A Cannibal Walks Into A Bar…Reviewing The Lone Ranger #4

The Lone Ranger #4 sees Mark Russell’s subtle satire once again lurking not too far under the surface of a good plot, with the elitist, white land-stealing bourgeoise talking, ironically, about honour while behaving not anywhere near honourable, before burying their comrade and fellow white collar criminal, Donald Metz, with “Beloved Purveyor of Meats” chiselled into his tombstone. Hardly the most sombre of funerals, but then again, these vaudevillians aren’t to be given our sympathies. I couldn’t help smiling at this graveside humour. It’s a great start to this issue before it descends into darker territory as we are reacquainted with dandy cannibal, and hitman-for-hire, Connor, introduced last issue. Seems this man is something of the detective too, making him a formidable foe for Tonto and his partner, the Lone Ranger.

While The Lone Ranger and Tonto have been one step ahead of the game at every turn, seems our new friend Connor is more than a match for our masked avenger and his friend. What, you didn’t think this was going to be a walk in the park, right? After all, this is comics. Comics thrive on conflict and the chance that our heroes will one day be undone.
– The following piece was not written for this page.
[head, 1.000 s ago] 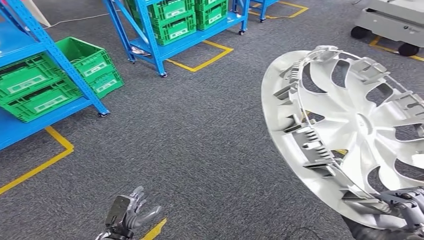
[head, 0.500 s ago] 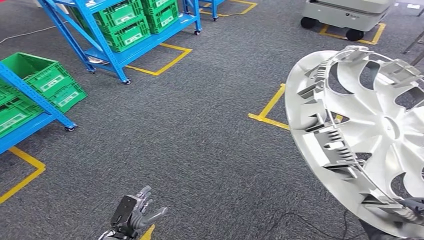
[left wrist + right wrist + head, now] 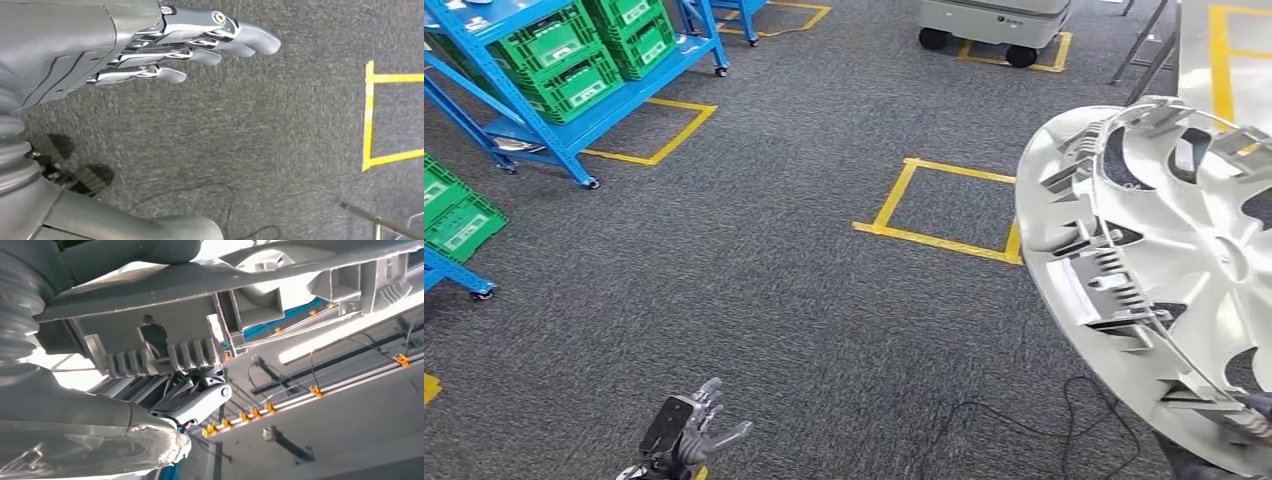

We also get his ‘secret origin’ and another chance to tie fiction in with historical fact to remind us how the West was won. Or rather, stolen.

I’ve mentioned it before, and I’ll mention it again, but we are living in an age wherein we are now reassessing much of our history as more enlightened 21st century readers. Russell pokes at the still sore wounds of America’s evolution, often achieved at the business end of a shotgun, but any inclusion of historical details merely informs his story and grows it. Whether it’s the invention of barbed wire and it’s significant impact on farming at the end of the 19th century, or the inclusion of other new technologies such as machine-guns, these details serve to validate the narrative and make it a better, more accurate reflection of the era in which it is set. The Lone Ranger is on the cusp of huge changes, if we take a moment to consider him as a fictional construct.

Like The Wild Bunch of the eponymous film, who have been superseded by the technological advancements of the 20th century, The Lone Ranger is about to be replaced in the hearts of the nation with more sci-fi inspired heroes like John Carter and Flash Gordon. But, in Dynamite’s newest series, he’s far from done. There’s life in the old dog yet.

As for the inclusion of cannibalism – and how Connor first comes to eat of the forbidden flesh – this too has its precedent in American frontier history. In the wilder days of the West, stories of cannibalism were not uncommon, and while Connor dresses far more elegantly than his counterparts, he shares their same tastes in cuisine. It’s not all that far fetched really. That’s really putting the ‘wild’ into the ‘Wid West’, that’s for sure.

Bob Q’s smooth, clean artwork continues to impress as he breathes life into each character and adds a glow to proceedings with a warm colour palette that evokes the dusty desert settlements we are all familiar with from such Westerns as Pale Rider and others. It may well be a meticulously clean looking landscape we are seeing, but it hides a lot of dirty deeds underneath. Deeds that may well be unearthed next issue as we head for the final showdown.

Black humoured, historically-influenced and a damn fine read at that, The Lone Ranger #4 is available now from Dynamite.